╭─ DATA
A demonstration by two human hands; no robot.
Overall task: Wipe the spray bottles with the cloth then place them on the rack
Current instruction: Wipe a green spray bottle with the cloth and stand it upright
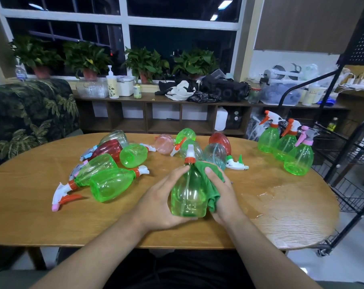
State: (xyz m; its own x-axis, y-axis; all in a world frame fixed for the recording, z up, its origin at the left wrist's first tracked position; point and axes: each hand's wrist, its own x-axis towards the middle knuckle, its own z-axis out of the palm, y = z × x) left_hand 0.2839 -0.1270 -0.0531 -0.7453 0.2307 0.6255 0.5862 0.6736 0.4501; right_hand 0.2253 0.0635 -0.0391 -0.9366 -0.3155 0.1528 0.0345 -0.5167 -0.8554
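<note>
A clear green spray bottle (188, 192) with an orange collar and white nozzle stands upright over the table's front middle. My left hand (162, 199) grips its left side and base. My right hand (223, 192) holds a green cloth (210, 180) against the bottle's right side. Several more spray bottles, green (111, 183), red (109, 150) and clear, lie on their sides across the wooden table (30, 205). Three green bottles (298, 158) stand upright at the table's right end beside the black wire rack (348, 163).
A wet patch (285, 197) spreads over the table's right part. A leaf-patterned armchair (28, 117) stands at the left. Behind the table runs a low shelf (166, 119) with potted plants, containers and clothing.
</note>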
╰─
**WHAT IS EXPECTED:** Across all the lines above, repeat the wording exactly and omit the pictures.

**EXERCISE SOLUTION:**
A demonstration by two human hands; no robot.
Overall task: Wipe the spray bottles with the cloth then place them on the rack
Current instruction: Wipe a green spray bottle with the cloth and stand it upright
State: (xyz m; its own x-axis, y-axis; all in a world frame fixed for the recording, z up, its origin at the left wrist's first tracked position; point and axes: each hand's wrist, its own x-axis towards the middle knuckle, its own z-axis out of the palm, y = z × x) left_hand 0.2839 -0.1270 -0.0531 -0.7453 0.2307 0.6255 0.5862 0.6736 0.4501; right_hand 0.2253 0.0635 -0.0391 -0.9366 -0.3155 0.1528 0.0345 -0.5167 -0.8554
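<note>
A clear green spray bottle (188, 192) with an orange collar and white nozzle stands upright over the table's front middle. My left hand (162, 199) grips its left side and base. My right hand (223, 192) holds a green cloth (210, 180) against the bottle's right side. Several more spray bottles, green (111, 183), red (109, 150) and clear, lie on their sides across the wooden table (30, 205). Three green bottles (298, 158) stand upright at the table's right end beside the black wire rack (348, 163).
A wet patch (285, 197) spreads over the table's right part. A leaf-patterned armchair (28, 117) stands at the left. Behind the table runs a low shelf (166, 119) with potted plants, containers and clothing.
</note>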

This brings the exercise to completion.